You also get different body parts so you can play with them – create monsters, so how come they still all look the same? The same sick ideal. Why isn’t it different sizes on the body parts and different main bodies? How come you can’t build a guy – No let’s just change how a girl look – again.

I think it’s easy to dismiss this and say oh they are just monsters, just simple toys. But the thing is all small input, all the dolls, images and photo’s about how we look and how we dress all the time matters. We store them inside. I don’t want it anymore.
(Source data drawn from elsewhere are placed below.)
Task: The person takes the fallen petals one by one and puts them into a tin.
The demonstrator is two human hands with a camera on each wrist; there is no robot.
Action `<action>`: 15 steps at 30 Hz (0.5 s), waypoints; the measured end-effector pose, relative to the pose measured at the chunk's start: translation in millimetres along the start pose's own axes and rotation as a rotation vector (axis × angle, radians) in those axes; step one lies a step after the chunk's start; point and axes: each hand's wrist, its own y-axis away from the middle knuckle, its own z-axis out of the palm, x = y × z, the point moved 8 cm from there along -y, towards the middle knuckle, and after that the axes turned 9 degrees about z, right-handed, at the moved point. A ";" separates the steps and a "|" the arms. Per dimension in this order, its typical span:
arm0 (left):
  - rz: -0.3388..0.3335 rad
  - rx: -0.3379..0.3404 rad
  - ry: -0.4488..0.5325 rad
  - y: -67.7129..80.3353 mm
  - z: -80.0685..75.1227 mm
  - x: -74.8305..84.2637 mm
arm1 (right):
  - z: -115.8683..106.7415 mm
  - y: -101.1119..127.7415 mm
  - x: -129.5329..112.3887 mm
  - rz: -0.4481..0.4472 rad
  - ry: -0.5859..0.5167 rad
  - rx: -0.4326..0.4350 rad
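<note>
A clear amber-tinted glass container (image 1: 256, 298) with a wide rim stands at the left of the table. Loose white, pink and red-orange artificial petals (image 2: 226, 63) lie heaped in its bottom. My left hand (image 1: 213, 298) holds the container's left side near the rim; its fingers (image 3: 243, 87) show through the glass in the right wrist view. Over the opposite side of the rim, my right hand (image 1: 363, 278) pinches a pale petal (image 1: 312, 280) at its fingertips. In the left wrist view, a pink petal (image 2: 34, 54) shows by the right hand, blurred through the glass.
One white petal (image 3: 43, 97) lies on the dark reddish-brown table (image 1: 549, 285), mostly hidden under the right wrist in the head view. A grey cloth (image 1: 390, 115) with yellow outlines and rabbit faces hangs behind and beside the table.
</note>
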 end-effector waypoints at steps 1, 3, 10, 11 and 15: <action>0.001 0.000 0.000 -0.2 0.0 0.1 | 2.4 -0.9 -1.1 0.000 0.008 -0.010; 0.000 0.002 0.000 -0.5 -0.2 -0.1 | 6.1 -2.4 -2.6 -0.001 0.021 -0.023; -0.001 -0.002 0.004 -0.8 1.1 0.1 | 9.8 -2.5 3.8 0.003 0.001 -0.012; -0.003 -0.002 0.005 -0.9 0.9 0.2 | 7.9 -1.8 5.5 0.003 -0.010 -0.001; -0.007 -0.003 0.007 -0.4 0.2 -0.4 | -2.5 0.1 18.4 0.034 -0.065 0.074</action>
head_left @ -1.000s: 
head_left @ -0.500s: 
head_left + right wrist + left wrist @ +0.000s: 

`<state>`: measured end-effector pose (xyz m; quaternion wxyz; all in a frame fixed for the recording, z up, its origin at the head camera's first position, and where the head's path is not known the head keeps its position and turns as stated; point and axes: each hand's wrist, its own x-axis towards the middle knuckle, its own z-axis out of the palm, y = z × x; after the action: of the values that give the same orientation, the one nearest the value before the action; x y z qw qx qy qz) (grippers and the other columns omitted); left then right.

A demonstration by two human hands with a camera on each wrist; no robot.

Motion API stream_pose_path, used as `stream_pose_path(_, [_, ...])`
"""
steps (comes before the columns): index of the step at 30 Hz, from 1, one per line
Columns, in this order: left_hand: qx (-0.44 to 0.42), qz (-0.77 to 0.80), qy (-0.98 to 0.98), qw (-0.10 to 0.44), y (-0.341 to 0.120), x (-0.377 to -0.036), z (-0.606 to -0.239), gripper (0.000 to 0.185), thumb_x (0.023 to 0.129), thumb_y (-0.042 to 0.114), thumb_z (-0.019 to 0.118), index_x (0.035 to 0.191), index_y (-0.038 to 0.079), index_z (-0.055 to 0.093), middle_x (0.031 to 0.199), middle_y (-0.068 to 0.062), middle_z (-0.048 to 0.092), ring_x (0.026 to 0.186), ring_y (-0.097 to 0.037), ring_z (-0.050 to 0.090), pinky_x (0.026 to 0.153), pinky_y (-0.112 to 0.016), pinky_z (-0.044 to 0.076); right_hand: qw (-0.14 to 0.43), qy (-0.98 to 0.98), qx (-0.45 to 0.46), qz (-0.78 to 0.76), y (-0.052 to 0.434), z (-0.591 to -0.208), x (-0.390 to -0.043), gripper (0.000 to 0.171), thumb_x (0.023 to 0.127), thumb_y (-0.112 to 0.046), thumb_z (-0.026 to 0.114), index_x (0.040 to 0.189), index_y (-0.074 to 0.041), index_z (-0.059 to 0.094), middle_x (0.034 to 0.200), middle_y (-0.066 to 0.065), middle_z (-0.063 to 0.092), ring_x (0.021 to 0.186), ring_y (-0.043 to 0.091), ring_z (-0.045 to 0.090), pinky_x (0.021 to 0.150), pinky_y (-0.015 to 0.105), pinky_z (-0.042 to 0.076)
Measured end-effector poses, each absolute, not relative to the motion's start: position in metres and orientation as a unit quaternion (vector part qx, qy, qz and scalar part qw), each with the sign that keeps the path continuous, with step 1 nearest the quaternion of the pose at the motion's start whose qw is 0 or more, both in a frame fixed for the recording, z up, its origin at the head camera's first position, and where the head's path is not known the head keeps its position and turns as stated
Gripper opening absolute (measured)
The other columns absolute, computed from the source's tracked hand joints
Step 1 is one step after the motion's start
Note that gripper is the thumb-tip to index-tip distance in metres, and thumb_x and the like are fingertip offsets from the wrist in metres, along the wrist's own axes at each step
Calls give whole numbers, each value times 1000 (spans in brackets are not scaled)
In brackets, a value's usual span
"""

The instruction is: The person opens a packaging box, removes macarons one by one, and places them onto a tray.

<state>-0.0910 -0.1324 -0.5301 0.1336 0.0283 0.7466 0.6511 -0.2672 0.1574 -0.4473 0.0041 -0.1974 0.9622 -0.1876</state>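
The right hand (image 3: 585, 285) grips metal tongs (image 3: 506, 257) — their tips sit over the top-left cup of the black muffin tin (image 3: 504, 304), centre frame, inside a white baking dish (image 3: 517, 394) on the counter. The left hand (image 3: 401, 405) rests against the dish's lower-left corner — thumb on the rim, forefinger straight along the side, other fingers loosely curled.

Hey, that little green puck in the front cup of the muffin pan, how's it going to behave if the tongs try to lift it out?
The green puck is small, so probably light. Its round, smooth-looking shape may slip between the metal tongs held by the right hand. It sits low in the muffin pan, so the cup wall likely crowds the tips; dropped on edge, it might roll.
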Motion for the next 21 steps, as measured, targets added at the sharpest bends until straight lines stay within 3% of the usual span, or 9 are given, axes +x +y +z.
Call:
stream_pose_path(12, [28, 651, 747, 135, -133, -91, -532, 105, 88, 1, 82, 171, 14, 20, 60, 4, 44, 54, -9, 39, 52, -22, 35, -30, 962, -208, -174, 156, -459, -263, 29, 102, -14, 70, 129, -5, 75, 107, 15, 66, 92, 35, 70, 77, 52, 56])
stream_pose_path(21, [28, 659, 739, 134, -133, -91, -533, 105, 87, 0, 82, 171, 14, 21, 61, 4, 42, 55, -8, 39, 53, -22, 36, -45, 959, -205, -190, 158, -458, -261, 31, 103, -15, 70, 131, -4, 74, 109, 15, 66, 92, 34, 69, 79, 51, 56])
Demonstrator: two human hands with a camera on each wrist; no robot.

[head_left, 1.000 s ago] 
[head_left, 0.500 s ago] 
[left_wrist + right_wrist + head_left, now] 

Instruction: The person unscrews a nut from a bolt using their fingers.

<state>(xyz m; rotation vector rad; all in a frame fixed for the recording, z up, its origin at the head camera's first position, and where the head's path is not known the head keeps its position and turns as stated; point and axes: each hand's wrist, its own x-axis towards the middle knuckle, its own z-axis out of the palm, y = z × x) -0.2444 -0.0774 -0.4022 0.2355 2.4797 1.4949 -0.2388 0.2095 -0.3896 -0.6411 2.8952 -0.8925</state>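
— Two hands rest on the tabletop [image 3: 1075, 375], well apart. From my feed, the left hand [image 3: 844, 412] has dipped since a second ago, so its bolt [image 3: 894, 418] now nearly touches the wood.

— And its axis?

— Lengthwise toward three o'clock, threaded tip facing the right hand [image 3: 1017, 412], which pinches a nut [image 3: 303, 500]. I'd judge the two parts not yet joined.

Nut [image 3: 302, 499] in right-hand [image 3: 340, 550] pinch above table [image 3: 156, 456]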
Join the discussion and tell us your opinion.

Ally Ebdon
March 13, 2013 at 13:24

I think I agree with you. Looking at those weird elongated torsos and narrow shoulders it seems ridiculous that they would market them as ‘monsters’. The only thing which seems to not make them look like supermodels is a bit of face paint? Seems a bit silly though. I wouldn’t worry though. No one could read this blog and doubt that you were providing a super cool and creative upbringing. Creativity shines through much more than bits of plastic.

Isabelle McAllister
March 13, 2013 at 15:47
– In reply to: Ally Ebdon

Thanks Ally, and I’m with you. But I do worry cause I can only help my kids in one way but I see what get’s to me. What is deep in me after all the years getting all these images about how women should look like in my face…

March 13, 2013 at 14:09

My youngest has just started getting into Monster High dolls. She’s almost 11 and I have embraced the fact that she still wants dolls at her age. After going through this stage with my older 3 girls I’m happy to prolong her childhood as long as possible. I agree that the add on and create a monster packs are just a way to make you spend money though. You can get guys by the way.
I actual find myself liking the character dolls though. The amount of detail and individuality that goes into them makes them like little works of art. The back stories and relationships between the characters is good too. At the end of the day they are fantasy I guess. Anything that sparks the imagination can be a good thing.

Isabelle McAllister
March 13, 2013 at 15:54
– In reply to: Kristy

Kirsty I’d love to prolong the childhood. To play is the best. Here in Sweden I haven’t found boys create a pack only the boy dolls. But I’m glad to hear they are out there. My problem is just that I find the fantasy thing a bit of a decoy. It all comes down to dressing up and looking good anyway. And i don’t know if it really sparks the imagination? Cause they all laid it out for us already? I love all the “girls” plays if I compare to all the fighting and stupid things for the boys. But I’m just fed up with it the looks of it all. The playing with the identity, the ideal of the female bodies….

March 13, 2013 at 14:29

I don’t want it anymore either. Society is falling apart with all these ideals that are being shoved down our throats. The younger, the better it seems.

March 13, 2013 at 17:34

I couldn’t agree with you more Isabelle. Thank you for putting this out there for others to question and see. I have no children yet but when I do, I want my daughter to feel like she is beautiful no matter what her shape or size.

Prylutmaningen /Johanna
March 13, 2013 at 21:09


March 15, 2013 at 00:57

I bought a Monsters High doll for my daughter, mostly because I thought it would be different from your regular barbies. But the body was just as ill proportioned. My daughter didn’t play that much with it anyway. My son got a Merida doll for his birthday – she had a much more natural body – and both my son and daughter prefer the Merida one. I asked them about the body shape (they are 3 and 5) and both of them laughed like “that’s not a normal shape”. I think they are too small to get the implications of what the dolls are implication about women/girls. But I’m glad they see that it’s just fairy tale looks.